El sueño de un pintor

El sueño de un pintor
Alberto Glez. Ivorra

Cuentan, que en un lugar ya olvidado, existió un pintor que decía estar constreñido por los sentidos, por sus propios ojos. Una vez trató de arrancárselos, pero le faltaron agallas. El artista engendró a un hijo y le encerró en el sótano de su casa, a oscuras completamente, sin ningún rayo de luz que le permitiera ver el interior al pobre, tras asesinar a la madre de la criatura. Desde arriba, le suministraba comida y le contaba historias, cuentos para dormir y experiencias que había vivido en su larga vida, aunque no mostraba interés por ellas. Le hablaba de la hipocresía, de los poderes de los señores, de la pobreza y de lo imposible. Le enseñó a ver más allá de lo que sus ojos le mostraban, a no dejarse llevar por el miedo, a no sentir curiosidad por el mundo exterior, a no buscar colores ni formas... le enseñó a ver con el alma y a pintar con el corazón. El hijo perseguiría el sueño de su progenitor.

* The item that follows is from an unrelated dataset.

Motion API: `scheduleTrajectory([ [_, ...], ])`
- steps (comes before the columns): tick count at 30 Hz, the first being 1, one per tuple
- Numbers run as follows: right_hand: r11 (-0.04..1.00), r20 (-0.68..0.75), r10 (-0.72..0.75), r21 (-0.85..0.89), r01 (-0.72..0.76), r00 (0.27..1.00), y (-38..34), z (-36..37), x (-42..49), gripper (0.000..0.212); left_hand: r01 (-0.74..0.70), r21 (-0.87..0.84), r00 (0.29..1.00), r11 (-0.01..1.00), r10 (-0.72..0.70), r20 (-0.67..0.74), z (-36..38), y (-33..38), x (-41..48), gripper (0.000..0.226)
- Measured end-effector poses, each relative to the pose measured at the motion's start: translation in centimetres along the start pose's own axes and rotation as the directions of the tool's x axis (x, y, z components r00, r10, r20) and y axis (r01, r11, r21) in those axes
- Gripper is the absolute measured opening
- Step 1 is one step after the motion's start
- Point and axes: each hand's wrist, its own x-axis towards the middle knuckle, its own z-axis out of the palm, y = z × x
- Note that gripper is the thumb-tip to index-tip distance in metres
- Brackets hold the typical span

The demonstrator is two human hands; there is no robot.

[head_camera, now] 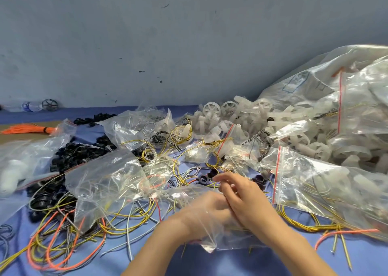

El nuevo artista, solitario, encerrado en aquella húmeda estancia, aprendió el oficio de su padre. Pintaba y pintaba cuadros que ni sabía cómo eran. Cuando creía terminarlos, simplemente apartaba el papel y cogía uno nuevo del montón que le había sido puesto antes de encerrarlo. No le importaba coger el pincel con las manos, colocárselo entre los dedos de los pies o sostenerlo con la boca. Incluso llegó a aportar de su propia cosecha algún color y textura. Él simplemente pintaba. Dejaba libre la imaginación y dibujaba trazos que iban de aquí para allá, sin sentido ni orden, tan sólo el que su corazón le dictaba. Pero aquello le gustaba y jamás quiso ver lo que pintaba.

Cuando pasaron los años, el hombre de arriba se hizo tan mayor que no fue capaz de ocultar su secreto y fue ahorcado en la plaza de la ciudad. Corría el rumor de que tenía un hijo al que había arrancado los ojos y encerrado desde que era un crío, que tenía un pincel por mano y que dibujaba cosas divinas, como si hubiera conocido un mundo paralelo, antes de ser consciente de qué era, que no le había sido borrado de la memoria ya que no había aprendido otra cosa que ello mismo. Cuando descubrieron dónde estaba encerrado, no lo dudaron un solo instante. Fueron a por él.

El pintor, muerto de hambre, seguía pintando. Se sentía alienado por el estruendoso ruido que tenía lugar allí arriba. Pisotones, gritos, golpes... podía sentir cada uno de los temblores de la casa. Podía sentir que algo malo iba a suceder, aunque no sabía qué, hasta que entraron. La sala se iluminó. Los intrusos quedaron impresionados con lo que vieron. Se trataba de un simple hombre, desnudo, esquelético, que temblaba de miedo y sudaba de frío, rodeado de cientos de cuadros con miles de colores y formas. Nada tenía sentido para ellos. No se trataba de ningún dios como se rumoreaba. Un hombre que al ver, murió.

La última obra de arte del artista fue él mismo. Su padre le dijo una vez que no debía tenerle miedo a la oscuridad y que no dejara que la luz le cegase, como les pasaba a todos los demás, pero no soportó ver la verdad. Dicen que el rojo de la sangre en el asfalto todavía se puede ver, y que nada puede iluminarlo.